Death Bed begins with sixty seconds of munching sounds over a black screen, though according to Jock Brandis, who was gaffer, did FX for the film, and cameos as a priest who becomes one of the bed’s victims, “There was supposed to be stuff added in there.” This is then followed by the first of four chapters: Breakfast, Lunch, Dinner, and Just Desert (sic). We begin with a couple sneaking into the house, and becoming the first victims – along with their picnic – when they decide to make out on the bed. This also introduces us to the “narrator” (Marsh), a painter trapped by the bed, and sent to live in what I guess is another dimension behind a painting on the bedroom wall.

He appears to based on Aubrey Beardsley, and is important, because his connection to the bed allows him to vocalize its thoughts, and also fill in its back story. Though that doesn’t happen until 45 minutes in, I’ll explain it here. A demon took a human woman as a lover, but she didn’t survive their encounter. The demon’s tears went into the mattress, and made it come alive. Over the centuries since, it has drawn sustenance from whoever is unfortunate enough to cross its springs, dissolving them in its stomach acid, a process we see on multiple occasions. Though it is pretty omnivorous, capable of eating just about anything. Which may explain why, at one point, it consumes a bottle of Pepto-Bismol. Even demonic furniture gets indigestion, I guess.

The bulk of the “courses” are taken up with three woman, Diane (Hall), Sharon (Ritter), and Suzan, who also arrive at the house. Suzan doesn’t last long, but the others may stand a slightly better chance of survival because Sharon bears a resemblance to the demon’s lover – effectively, the bed’s “mother”, I guess. This gives it pause for thought, though doesn’t stop it chewing down on Diane, dragging her back in with an animated sheet lasso when she tries to crawl out of the room. Really, it has so many talents, you wonder why it hasn’t run for office or whatever. #KillerBed2024 For instance, it teleports the skull of Suzan into the garden, from which flowers immediately sprout. I wish I could do that with my leftovers.

Sharon’s brother (Russ) shows up looking for her, and makes the highly ill-advised decision to stab the bed (!). This results in his hands being reduced to skeletal remains (above), though his lack of emotion at this is… impressive: he acts more like he broke a nail or something. The bed falls asleep – even demonic furniture needs naps, I guess – which lets the artist in the painting communicate with Sharon and tell her the ritual she can carry out to destroy the bed. And… I’ll defer to Wikipedia: “The woman carries out the ritual, which teleports the bed out of the room and revives the bed’s real “mother,” but at the cost of killing the surviving woman. The bed’s mother completes the ritual by having sex with the brother, causing the bed to burst into flames and die.”
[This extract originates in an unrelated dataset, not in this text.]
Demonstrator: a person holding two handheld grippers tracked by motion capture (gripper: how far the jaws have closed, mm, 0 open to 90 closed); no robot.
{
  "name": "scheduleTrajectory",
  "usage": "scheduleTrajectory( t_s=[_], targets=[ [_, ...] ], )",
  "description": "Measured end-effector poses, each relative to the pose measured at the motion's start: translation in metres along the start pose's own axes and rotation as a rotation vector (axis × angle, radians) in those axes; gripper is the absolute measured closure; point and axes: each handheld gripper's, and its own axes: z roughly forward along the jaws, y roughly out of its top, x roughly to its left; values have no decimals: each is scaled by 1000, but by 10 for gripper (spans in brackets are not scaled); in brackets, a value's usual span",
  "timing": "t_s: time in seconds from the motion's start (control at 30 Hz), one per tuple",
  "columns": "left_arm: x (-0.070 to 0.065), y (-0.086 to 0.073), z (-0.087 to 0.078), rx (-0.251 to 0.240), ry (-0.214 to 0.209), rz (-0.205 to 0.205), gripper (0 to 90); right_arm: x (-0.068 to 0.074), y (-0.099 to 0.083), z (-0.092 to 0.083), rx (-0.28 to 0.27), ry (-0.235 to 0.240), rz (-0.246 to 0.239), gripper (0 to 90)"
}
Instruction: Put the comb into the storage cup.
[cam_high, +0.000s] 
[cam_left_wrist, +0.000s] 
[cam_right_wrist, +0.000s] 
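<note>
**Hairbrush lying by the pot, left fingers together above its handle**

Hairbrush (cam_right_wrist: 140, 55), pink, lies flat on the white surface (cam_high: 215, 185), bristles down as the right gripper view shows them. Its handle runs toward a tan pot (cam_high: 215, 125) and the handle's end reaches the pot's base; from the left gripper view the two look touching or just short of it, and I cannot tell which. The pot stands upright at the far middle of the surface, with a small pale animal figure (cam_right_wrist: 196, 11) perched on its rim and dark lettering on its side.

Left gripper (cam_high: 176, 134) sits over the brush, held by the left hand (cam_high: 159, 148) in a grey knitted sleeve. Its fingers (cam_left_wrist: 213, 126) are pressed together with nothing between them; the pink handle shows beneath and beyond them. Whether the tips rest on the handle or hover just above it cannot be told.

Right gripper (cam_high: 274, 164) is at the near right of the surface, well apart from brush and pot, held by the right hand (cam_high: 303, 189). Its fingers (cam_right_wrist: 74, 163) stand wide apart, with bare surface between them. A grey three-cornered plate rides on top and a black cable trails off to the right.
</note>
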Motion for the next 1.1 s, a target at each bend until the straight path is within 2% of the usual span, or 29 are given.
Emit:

All of which probably makes it sound rather more entertaining than it is. You do sense, in things such as the Pepto-Bismol, that Barry – unlike Patton Oswalt – was fully aware of how ridiculous the concept is. However, the film doesn’t buy into that full-time, and it’s the kind of situation where you either go all in or not at all. As is, the jokey elements end up weakening the times when the film wants to be taken seriously. Fair play to Barry though, for not just making a movie, but a film which is one of a kind in many ways.